# Hanging Lights Conduit?



## petek57 (Mar 3, 2009)

As usual a jobsite debate sparked this. Is there any reason you cannot hang a light from a properly supported conduit? Say one T5 hung on 3/4 conduit? Any special conditions?


----------



## DMILL (Oct 26, 2010)

I've always heard it's against code to use conduit to support anything


----------



## 480sparky (Sep 20, 2007)

*300.11(B) Raceways Used as Means of Support.* Raceways
shall be used only as a means of support for other raceways,
cables, or nonelectrical equipment under any of the
following conditions:
(1) Where the raceway or means of support is identified for
the purpose
(2) Where the raceway contains power supply conductors
for electrically controlled equipment and is used to support
Class 2 circuit conductors or cables that are solely
for the purpose of connection to the equipment control
circuits
(3) Where the raceway is used to support boxes or conduit
bodies in accordance with 314.23 or to support luminaires
in accordance with 410.36(E).


----------



## sparks134 (Jan 30, 2009)

I've seen "EXIT" signs hanging from RMC before.
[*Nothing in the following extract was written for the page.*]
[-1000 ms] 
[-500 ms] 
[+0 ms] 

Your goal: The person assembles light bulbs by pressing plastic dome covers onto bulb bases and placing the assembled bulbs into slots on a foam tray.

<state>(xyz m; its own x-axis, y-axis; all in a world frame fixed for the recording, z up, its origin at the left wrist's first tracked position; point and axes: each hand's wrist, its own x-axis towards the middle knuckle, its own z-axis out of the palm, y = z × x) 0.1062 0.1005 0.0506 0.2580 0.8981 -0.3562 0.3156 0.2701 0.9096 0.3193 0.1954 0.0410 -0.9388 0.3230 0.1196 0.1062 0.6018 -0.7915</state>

That did get me thinking though...


----------



## petek57 (Mar 3, 2009)

:thumbsup:
Exactly what I needed THANKS!

Specifically item (2)...how would you translate that into everyday terms?





480sparky said:


> *300.11(B) Raceways Used as Means of Support.* Raceways
> shall be used only as a means of support for other raceways,
> cables, or nonelectrical equipment under any of the
> following conditions:
> ...


----------



## knowshorts (Jan 9, 2009)

petek57 said:


> Specifically item (2)...how would you translate that into everyday terms?


3 phase 480 volt 60 amp circuit in 1" emt. T-stat wire zip tied to that 1" emt.


----------



## BBQ (Nov 16, 2010)

petek57 said:


> Specifically item (2)...how would you translate that into everyday terms?


In my area almost every home has a basement with a boiler or furnace, EMT will be used to drop the power from the joists down to the unit. The thermostat wires will be taped or tie wrapped along the side of the pipe.


----------



## raider1 (Jan 22, 2007)

BBQ said:


> In my area almost every home has a basement with a boiler or furnace, EMT will be used to drop the power from the joists down to the unit. The thermostat wires will be taped or tie wrapped along the side of the pipe.


I agree, that is the most common application of that section.

Chris


----------



## MDShunk (Jan 7, 2007)

raider1 said:


> I agree, that is the most common application of that section.
> 
> Chris


Support of occupancy sensor cables is another that comes to mind.


----------